*** Begin section ***
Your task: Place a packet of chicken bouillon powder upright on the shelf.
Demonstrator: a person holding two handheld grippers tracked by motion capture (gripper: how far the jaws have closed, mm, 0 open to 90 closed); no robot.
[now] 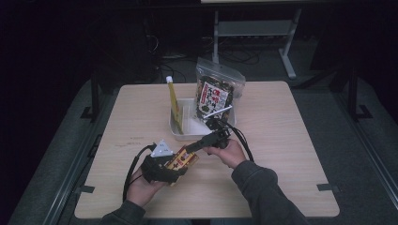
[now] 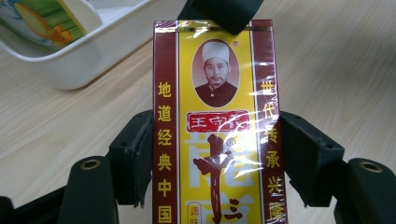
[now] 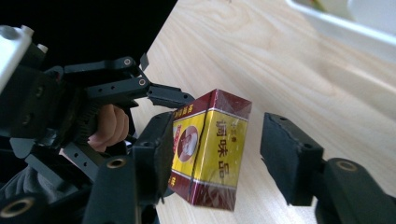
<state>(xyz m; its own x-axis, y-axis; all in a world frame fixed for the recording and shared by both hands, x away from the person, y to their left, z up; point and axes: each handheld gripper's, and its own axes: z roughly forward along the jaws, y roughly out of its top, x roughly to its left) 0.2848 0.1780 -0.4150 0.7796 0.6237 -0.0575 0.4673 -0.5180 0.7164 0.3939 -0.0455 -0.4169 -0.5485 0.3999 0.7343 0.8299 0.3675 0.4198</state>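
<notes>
Holding the seasoning box [image 2: 215,130] above the counter [image 1: 291,140], left gripper [image 2: 217,154] fingers clamped on its sides; right gripper [image 3: 215,158] fingers half-open around its end (one touching). Light, stiff carton, slippery film; best taken across flat faces.

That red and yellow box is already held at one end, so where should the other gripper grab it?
At its free far end, coming in end-on. The left gripper clamps the box across its narrow sides near one end, so the other end juts out clear. The right gripper straddles that end; one pad looks to be touching, the other stands off.
</notes>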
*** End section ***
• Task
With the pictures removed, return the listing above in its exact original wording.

• Exercise result
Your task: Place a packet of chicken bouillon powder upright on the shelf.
Demonstrator: a person holding two handheld grippers tracked by motion capture (gripper: how far the jaws have closed, mm, 0 open to 90 closed); no robot.
[now] 
[now] 
[now] 
<state>(xyz m; its own x-axis, y-axis; all in a world frame fixed for the recording and shared by both hands, x away from the person, y to their left, z up; point and axes: each handheld gripper's, and its own axes: z roughly forward along the jaws, y roughly out of its top, x roughly to its left) 0.2848 0.1780 -0.4150 0.7796 0.6237 -0.0575 0.4673 -0.5180 0.7164 0.3939 -0.0455 -0.4169 -0.5485 0.3999 0.7343 0.8299 0.3675 0.4198</state>
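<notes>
Holding the seasoning box [image 2: 215,130] above the counter [image 1: 291,140], left gripper [image 2: 217,154] fingers clamped on its sides; right gripper [image 3: 215,158] fingers half-open around its end (one touching). Light, stiff carton, slippery film; best taken across flat faces.

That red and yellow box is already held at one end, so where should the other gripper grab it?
At its free far end, coming in end-on. The left gripper clamps the box across its narrow sides near one end, so the other end juts out clear. The right gripper straddles that end; one pad looks to be touching, the other stands off.
</notes>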

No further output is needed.